» **Problem to solve**
The answer must consist of every line from the entries that holds the word "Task".
*** Records Section Begins ***
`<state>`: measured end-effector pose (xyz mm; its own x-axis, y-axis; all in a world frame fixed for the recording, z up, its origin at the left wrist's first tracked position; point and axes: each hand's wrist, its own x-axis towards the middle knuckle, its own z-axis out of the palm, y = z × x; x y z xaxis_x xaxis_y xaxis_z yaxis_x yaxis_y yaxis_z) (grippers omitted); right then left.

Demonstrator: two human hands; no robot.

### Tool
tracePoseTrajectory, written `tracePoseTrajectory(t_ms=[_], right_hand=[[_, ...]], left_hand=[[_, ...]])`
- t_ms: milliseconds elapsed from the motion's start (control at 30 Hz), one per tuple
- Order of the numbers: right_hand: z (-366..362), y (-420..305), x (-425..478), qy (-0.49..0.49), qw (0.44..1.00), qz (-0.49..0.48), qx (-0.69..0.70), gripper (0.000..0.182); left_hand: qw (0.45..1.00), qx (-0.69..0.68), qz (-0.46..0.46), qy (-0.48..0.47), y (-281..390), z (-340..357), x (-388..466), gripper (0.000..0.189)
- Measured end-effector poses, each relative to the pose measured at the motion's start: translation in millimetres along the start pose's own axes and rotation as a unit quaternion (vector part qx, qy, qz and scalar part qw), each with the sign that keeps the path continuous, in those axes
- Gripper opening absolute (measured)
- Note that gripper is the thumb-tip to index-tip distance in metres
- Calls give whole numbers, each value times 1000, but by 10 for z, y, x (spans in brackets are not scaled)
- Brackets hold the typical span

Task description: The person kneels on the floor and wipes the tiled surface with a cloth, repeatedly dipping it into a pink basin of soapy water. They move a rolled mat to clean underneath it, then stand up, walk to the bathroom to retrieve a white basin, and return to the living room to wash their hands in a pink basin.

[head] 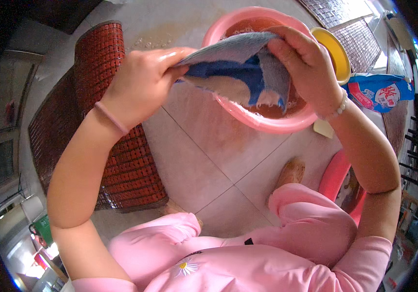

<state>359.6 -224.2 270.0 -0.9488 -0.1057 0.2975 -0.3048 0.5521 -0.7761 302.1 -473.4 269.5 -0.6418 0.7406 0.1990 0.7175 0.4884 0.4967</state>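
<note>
A wet cloth [227, 73], grey and beige with a dark blue pattern, is stretched between my two hands over a pink plastic basin [282, 126]. My left hand [154, 76] grips its left end, just outside the basin's rim. At the other end, my right hand [303, 65] pinches the upper right edge between thumb and fingers, above the basin. The cloth's near edge hangs low over the reddish-brown water [292, 106]; whether it touches the water I cannot tell. Some foam floats near the far rim.
A wet red-brown tile mat [132, 171] lies folded at left. Right of the basin are a yellow basin [334, 54], a blue washing powder bag [380, 91] and a cream-coloured piece [323, 129]. Another pink basin [334, 175] stands by my right knee. Further mats [358, 43] lie at the upper right.
</note>
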Motion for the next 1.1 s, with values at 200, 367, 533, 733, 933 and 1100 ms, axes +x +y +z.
tracePoseTrajectory(t_ms=[200, 367, 533, 733, 933, 1100], right_hand=[[171, -242, -271, -149, 986, -61, -51, 17], [350, -51, -913, -229, 960, -137, -87, 25], [782, 127, -1827, -518, 808, 95, -265, 37], [1693, 538, -2933, -212, 877, 326, -281, 77], [2681, 1082, -2783, 45, 751, 515, -411, 78], [2687, 1298, -2068, 41, 774, 456, -437, 89]], left_hand=[[991, -76, -21, -108, -248, -134, -399, 37], [978, -41, 31, -202, -260, 294, -688, 28], [867, 31, 26, -497, 4, 1465, -1326, 39], [901, -44, 60, -428, 311, 2325, -1871, 66], [955, 8, 131, -266, -252, 2917, -2034, 67], [971, 7, 8, -240, -522, 2777, -1919, 74]])
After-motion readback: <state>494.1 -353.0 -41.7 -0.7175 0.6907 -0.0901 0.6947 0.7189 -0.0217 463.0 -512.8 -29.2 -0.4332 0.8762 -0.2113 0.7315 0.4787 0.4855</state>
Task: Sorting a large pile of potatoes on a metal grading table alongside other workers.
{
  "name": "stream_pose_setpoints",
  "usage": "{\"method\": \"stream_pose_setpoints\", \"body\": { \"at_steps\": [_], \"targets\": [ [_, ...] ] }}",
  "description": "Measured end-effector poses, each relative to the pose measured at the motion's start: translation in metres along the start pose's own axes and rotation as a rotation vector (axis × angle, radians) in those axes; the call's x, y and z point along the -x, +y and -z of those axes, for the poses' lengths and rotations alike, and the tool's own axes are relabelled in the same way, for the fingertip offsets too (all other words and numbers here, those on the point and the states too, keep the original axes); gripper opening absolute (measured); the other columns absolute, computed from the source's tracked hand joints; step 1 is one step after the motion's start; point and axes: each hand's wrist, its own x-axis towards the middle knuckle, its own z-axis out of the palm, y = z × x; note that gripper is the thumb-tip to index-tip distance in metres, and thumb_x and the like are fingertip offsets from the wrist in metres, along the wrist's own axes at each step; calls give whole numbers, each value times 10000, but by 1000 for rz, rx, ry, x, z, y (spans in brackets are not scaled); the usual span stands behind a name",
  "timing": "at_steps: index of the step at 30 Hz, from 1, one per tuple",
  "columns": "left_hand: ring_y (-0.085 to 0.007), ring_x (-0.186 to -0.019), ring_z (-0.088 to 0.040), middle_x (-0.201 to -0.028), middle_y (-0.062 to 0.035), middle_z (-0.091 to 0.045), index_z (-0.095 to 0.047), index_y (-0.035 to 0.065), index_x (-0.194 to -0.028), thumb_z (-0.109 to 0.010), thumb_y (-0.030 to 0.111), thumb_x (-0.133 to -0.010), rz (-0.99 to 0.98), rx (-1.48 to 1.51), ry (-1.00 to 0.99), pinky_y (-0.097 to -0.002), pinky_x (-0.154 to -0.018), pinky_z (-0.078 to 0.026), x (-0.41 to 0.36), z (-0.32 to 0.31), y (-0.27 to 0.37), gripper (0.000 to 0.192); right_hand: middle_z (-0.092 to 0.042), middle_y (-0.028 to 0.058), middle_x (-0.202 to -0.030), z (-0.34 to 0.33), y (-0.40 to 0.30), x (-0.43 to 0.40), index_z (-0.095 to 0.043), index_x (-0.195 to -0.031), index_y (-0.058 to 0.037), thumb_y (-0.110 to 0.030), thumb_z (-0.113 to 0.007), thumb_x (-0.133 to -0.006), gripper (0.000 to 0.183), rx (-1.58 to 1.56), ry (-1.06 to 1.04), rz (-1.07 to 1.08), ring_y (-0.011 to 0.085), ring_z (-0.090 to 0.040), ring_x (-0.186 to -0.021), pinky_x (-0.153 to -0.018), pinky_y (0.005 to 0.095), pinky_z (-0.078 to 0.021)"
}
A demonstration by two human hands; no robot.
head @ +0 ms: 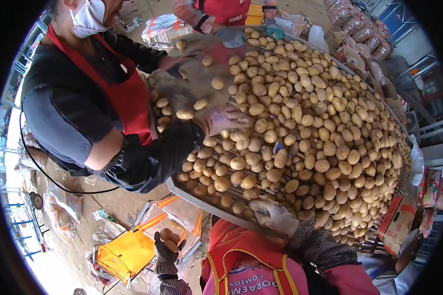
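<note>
My left hand (167, 245), in a dark glove with a checked sleeve, holds a few potatoes (169, 236) below and left of the sorting table. Just beyond it, a yellow mesh sack (127, 252) hangs open on a metal frame. My right hand (275, 217) wears a pale, soiled glove and rests among potatoes at the table's near edge. Its fingertips point down and left; whether they grip a potato is hidden. A large heap of potatoes (317, 125) covers most of the metal-rimmed sorting table (206, 205).
On the left, a co-worker's bare-looking hand (225, 120) reaches over the potatoes. Another co-worker's gloved hand (230, 37) is at the far edge. A second framed sack (173, 217) with orange stripes stands below the table. A cardboard box (397, 223) sits at the right.
</note>
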Motion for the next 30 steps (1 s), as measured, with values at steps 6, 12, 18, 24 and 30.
{"method": "stream_pose_setpoints", "body": {
  "at_steps": [6,12,18,24,30],
  "targets": [
    [-202,-1298,-486,-1430,-73,-512,-528,100,-1404,-620,337,-960,-478,-605,331,-333,-1075,-375,-26,-53,-16,512,-580,172,-1306,15,11,-30,-590,-1351,-75,-148,-663,-888,475,367,377,215,334,-609,-1145,-960,451,-512],
    [-406,-1347,-445,-1478,-188,-463,-626,67,-1272,-592,140,-935,-1310,-1283,275,-512,-1157,-300,-18,-202,-45,346,-297,87,-1618,-76,-20,-122,-474,-1475,-238,-236,-618,-908,585,702,90,562,352,-310,-1454,-1171,609,-247],
    [-362,-1238,-536,-1262,-134,-605,-627,85,-1233,-585,67,-893,-1586,-1294,162,-530,-1067,-367,-37,-253,-40,343,-248,70,-1647,-99,-21,-188,-476,-1472,-259,-294,-559,-946,534,901,-191,412,302,-323,-1453,-1092,714,-249],
    [-317,-1241,-537,-1154,-71,-664,-707,185,-1117,-648,187,-876,-1510,-1570,314,-567,-1109,-304,-51,-262,-52,249,-402,23,-1539,-86,33,-175,-573,-1361,-311,-263,-490,-961,411,1235,-92,527,269,-403,-1379,-1084,684,-301],
    [-289,-1161,-573,-1128,-26,-682,-715,201,-1067,-643,157,-847,-1467,-1523,358,-552,-1086,-324,-46,-271,-52,236,-606,21,-1203,-8,0,-114,-703,-1141,-239,-273,-606,-877,283,1025,42,587,246,-550,-1171,-1082,547,-382]
  ]
}}
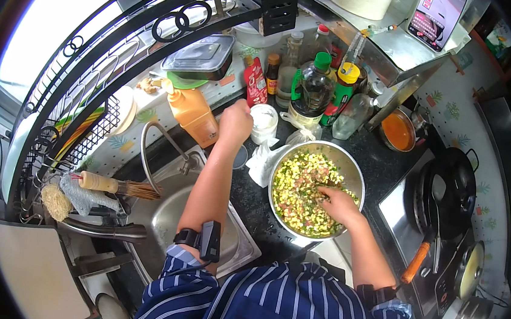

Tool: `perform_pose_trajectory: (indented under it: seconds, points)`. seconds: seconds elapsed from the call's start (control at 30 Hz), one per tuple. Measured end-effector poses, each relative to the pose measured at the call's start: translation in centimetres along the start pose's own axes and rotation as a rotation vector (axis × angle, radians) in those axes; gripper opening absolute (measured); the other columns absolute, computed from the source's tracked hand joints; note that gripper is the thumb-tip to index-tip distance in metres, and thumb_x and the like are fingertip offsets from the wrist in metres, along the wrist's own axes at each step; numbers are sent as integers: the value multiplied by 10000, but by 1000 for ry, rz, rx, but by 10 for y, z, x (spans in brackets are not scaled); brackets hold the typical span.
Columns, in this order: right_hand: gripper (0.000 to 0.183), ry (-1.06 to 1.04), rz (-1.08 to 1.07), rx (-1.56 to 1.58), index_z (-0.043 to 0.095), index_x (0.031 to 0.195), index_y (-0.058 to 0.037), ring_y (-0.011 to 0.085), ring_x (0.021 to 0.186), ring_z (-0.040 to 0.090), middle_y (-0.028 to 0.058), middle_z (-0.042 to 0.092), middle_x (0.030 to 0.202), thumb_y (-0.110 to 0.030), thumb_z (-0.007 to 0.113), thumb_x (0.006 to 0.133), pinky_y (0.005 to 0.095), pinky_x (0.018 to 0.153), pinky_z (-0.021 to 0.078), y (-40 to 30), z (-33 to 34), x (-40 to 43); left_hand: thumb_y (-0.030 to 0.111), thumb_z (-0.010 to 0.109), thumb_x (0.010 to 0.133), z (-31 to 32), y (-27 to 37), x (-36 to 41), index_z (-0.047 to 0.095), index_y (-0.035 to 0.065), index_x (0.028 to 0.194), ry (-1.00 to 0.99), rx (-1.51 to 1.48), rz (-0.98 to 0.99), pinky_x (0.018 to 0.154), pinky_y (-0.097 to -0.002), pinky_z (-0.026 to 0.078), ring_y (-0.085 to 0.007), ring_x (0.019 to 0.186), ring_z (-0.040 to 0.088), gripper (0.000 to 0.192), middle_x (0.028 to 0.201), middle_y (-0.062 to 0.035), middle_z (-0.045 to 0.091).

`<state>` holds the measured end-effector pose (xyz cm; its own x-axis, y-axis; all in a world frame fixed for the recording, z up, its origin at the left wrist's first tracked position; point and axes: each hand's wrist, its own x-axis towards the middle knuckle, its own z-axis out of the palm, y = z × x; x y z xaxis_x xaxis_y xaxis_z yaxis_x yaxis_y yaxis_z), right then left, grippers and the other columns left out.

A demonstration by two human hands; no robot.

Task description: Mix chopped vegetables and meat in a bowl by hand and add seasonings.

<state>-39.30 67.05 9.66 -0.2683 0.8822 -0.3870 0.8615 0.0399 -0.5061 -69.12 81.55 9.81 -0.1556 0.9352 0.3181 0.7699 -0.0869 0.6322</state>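
Observation:
My right hand (338, 205) reaches into a steel mixing bowl (359, 165), its fingers partly sunk in a chopped mixture (300, 200). Yellow bits, green leaves and pinkish, meat-like pieces show in it. My left hand (236, 120) is raised beside an uncovered white jar (264, 123), fingers curled. Whether it holds anything is hidden. A crumpled white tissue (262, 162) and a knotted plastic bag (301, 136) lie between jar and bowl. Partly behind my left forearm is a small dark round container (240, 157).
Bottles, including a green-capped oil jug (314, 87), line the back. An orange pump bottle (193, 113) stands by the sink (164, 215). Right are a wok (453, 190) and a pot of orange liquid (397, 130). A black rack (122, 66) arches overhead at left; a phone (436, 20) stands on the shelf.

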Motion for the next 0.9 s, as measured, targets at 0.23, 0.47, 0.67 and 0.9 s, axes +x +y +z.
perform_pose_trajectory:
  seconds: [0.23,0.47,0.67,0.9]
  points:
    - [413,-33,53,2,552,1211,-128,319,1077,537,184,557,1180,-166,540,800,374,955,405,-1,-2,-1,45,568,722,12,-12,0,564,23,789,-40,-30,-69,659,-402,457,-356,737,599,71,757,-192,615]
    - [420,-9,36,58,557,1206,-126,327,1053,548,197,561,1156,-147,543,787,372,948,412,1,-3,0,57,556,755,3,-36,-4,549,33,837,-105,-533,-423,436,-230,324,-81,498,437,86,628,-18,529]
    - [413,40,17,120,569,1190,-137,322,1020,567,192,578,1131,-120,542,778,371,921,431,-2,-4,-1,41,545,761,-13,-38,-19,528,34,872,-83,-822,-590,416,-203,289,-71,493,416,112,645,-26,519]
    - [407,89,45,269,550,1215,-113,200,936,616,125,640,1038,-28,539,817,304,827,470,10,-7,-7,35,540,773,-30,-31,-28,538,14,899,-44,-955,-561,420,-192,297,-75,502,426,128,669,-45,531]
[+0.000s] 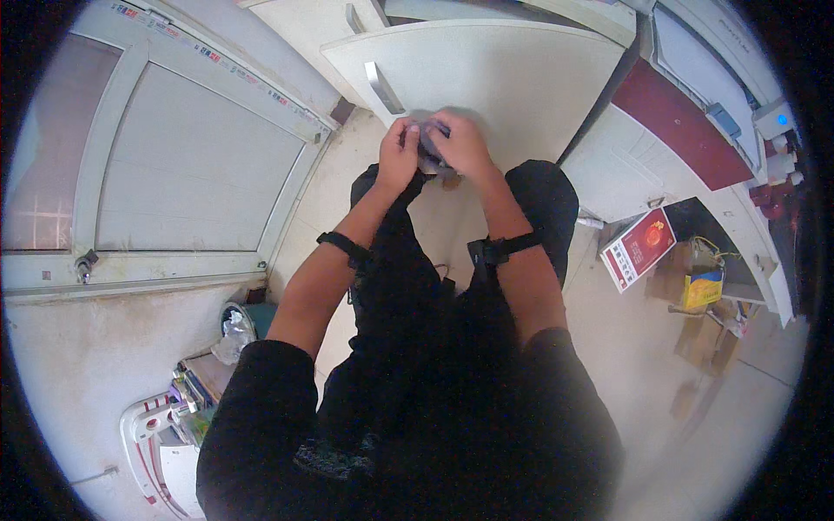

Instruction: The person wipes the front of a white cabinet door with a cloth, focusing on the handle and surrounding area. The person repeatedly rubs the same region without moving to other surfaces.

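Both hands meet in front of a white cabinet door (508, 71), just below its metal handle (384, 88). A small grey-purple piece, which looks soft like cloth, is between them (431, 144); what it is exactly cannot be told. My left hand (399, 151) grips its left side with thumb and fingers. On the other side my right hand (461, 144) is closed on it, the thumb bent over its top. Part of the grey piece is hidden by the fingers. Black bands circle both forearms, and black-clothed legs lie below the hands.
A white panelled door (202, 163) stands at the left, with a bin (260, 319) holding a plastic bag below it. At the right are a white desk (612, 156), a red printed box (638, 247), a yellow box (704, 290) and cardboard on the tiled floor (599, 332).
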A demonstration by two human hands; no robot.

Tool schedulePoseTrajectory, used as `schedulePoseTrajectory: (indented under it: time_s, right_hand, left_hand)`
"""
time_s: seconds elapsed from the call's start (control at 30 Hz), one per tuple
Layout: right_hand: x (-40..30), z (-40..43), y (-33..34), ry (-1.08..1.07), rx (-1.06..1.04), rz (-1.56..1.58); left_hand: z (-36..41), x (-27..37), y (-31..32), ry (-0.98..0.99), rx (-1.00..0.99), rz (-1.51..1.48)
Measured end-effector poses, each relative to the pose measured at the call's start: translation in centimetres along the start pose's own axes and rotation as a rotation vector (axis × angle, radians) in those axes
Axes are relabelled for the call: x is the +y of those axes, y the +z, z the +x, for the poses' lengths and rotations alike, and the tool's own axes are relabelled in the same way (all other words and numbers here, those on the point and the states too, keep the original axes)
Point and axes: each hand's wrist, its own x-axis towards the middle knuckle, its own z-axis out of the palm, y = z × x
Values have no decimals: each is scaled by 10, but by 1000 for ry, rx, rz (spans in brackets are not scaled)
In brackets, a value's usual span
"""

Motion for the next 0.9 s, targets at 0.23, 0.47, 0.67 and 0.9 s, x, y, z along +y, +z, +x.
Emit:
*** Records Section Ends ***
» **Output for this exercise**
Task description: The person kneels on the floor and wipes the tiled surface with a cloth, repeatedly dipping it into a pink basin of soapy water. They move a rolled mat to clean underneath it, then stand up, walk to the bathroom to retrieve a white basin, and return to the living room to wash their hands in a pink basin.
Task: Sorting a large pile of potatoes on a metal grading table alongside other workers.
Task description: Mix chopped vegetables and meat in a bowl by hand and add seasonings.

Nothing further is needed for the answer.